A empresa surgiu em 2015, mas a plataforma só foi para o ar no segundo semestre de 2016. Antes disso, a equipe estava focada em cadastrar vendedores interessantes para montar o seu inventário único de produtos. A empresa possui mais de 2 mil produtos disponíveis à venda de 100 vendedores e diz ter 9 mil sessões por mês. A empresa realizou 106 transações no marketplace desde o final do ano passado, gerando aproximadamente R$16 mil em vendas.

Para mim, faltou uma informação de quantos usuários únicos por mês estão tendo essas sessões. O número de usuários ativos é uma métrica muito mais importante do que as sessões, pois mostra quantas pessoas estão realmente engajadas. Fiz esta pergunta para a empresa mas não obtive resposta.

Produto e inovação:

O produto é um marketplace focado em vendedores de “lifestyle”, com diversas categorias. Pessoalmente, acho essa definição de lifestyle bastante complicada.

Algumas das categorias do site são: moda, bebê, decoração, beleza e saúde, kids, pets e gastronomia.

Resumindo: lifestyle não é uma boa segmentação.

É mistura demais! Para mim fica difícil de pensar em uma segmentação para um público lifestyle de todas essas categorias. Fica difícil mandar um e-mail ou uma notificação para os usuários com promoções, com tantas categorias disponíveis. Será que se eu compro produtos cool de pet quero receber promoções de camisetas ou de peças de decoração? Para mim o diferencial do lado do cliente, que é ser lifestyle, não é bom o suficiente. Uma melhor segmentação seria "produtos cool" ou algo assim.

Home da Taggli.com que ilustra um pouco dessa confusão de categorias

A loja é bonita e rápida. A integração com o Instagram também é uma ótima sacada, já que boa parte dessas pequenas marcas usa o serviço como vitrine. A plataforma é superior à maioria dos concorrentes. Certamente é um dos diferenciais da empresa e potencialmente um ativo que a empresa construiu. Embora esteja no roadmap, a empresa ainda não possui um aplicativo próprio.

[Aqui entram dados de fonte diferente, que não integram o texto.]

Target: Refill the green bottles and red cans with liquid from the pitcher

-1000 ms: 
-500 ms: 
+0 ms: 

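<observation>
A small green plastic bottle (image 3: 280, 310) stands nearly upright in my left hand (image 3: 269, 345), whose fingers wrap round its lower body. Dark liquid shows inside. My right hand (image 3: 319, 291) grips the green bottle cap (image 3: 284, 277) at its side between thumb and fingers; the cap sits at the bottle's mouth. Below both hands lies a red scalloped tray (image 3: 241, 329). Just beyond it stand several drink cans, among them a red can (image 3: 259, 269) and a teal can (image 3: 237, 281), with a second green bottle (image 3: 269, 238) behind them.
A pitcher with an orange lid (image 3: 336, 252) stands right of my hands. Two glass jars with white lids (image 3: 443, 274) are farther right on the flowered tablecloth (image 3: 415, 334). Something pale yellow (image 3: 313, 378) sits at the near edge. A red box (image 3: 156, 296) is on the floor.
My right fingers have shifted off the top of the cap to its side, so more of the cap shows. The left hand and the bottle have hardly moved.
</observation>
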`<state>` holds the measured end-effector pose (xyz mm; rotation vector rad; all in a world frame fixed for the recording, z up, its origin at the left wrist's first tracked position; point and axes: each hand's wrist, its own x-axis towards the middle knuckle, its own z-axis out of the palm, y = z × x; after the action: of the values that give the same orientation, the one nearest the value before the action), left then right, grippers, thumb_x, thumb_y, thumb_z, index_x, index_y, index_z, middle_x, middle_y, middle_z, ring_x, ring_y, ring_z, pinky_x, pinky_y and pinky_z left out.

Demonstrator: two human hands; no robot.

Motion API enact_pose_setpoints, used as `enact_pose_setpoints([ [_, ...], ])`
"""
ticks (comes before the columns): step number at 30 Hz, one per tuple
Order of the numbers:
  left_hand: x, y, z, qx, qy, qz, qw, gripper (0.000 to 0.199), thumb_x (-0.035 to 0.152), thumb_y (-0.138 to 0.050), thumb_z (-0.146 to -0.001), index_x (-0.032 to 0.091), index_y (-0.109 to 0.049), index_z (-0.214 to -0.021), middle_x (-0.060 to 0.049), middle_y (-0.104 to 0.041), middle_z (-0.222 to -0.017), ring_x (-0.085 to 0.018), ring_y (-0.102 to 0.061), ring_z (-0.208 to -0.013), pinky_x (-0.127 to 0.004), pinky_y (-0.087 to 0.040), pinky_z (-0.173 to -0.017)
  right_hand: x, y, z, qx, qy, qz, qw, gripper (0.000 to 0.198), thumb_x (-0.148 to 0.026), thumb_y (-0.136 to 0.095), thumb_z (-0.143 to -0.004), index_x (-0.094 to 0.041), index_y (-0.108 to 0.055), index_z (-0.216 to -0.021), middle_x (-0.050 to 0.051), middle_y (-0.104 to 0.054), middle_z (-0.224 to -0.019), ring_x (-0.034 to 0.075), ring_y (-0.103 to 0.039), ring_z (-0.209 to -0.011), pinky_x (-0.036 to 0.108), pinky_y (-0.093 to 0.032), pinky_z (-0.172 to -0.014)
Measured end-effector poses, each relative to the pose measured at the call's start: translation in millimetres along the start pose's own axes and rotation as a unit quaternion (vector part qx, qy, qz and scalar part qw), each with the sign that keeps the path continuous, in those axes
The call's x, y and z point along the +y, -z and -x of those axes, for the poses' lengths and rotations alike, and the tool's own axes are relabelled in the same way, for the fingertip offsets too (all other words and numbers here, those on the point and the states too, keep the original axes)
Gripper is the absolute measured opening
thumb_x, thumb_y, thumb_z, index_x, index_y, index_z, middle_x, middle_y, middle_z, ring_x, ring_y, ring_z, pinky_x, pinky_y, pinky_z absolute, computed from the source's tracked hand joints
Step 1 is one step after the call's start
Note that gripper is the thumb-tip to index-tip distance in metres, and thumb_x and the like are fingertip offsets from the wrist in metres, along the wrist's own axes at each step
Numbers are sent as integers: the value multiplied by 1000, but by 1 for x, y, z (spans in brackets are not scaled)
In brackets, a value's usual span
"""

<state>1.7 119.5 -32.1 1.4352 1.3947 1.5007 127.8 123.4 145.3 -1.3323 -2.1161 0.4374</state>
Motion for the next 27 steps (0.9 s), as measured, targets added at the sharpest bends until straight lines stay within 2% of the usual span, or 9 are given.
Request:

O modelo de negócio da Taggli é o padrão dos marketplaces. A empresa fica com uma comissão 15% a 20% dos pedidos feitos pela plataforma. A empresa também apresenta a oportunidade de criar planos mensais para lojas muito ativas e também opções de publicidade no futuro.

Para os vendedores, eu acredito que as duas propostas de valor principais são: audiência e conveniência. De um lado, vender em um marketplace dá acesso a novos clientes para os vendedores aumentarem sua própria audiência. E, de outro lado, fornece uma ferramenta segura e fácil para que os vendedores possam vender e se promover para suas redes. Dessa forma, os vendedores podem focar no que fazem bem, que é criarem.

E para o cliente final, marketplaces como esse são e-commerces, mas com uma melhor curadoria e personalidade.

Mercado:

Olhando a landing page (abaixo) focada em converter vendedores, a Taggli parece se vender mais como uma ferramenta de e-commerce do que como um marketplace. Ou seja, a Taggli quer que os vendedores utilizem a ferramenta como seu principal canal de vendas e não promete necessariamente trazer uma audiência nova para seus vendedores.

Página "Quero Vender"

Se são uma ferramenta, por que focar no pseudo-segmento lifestyle? Pela apresentação da empresa disponível na página da captação me parece que nem eles sabem onde querem chegar.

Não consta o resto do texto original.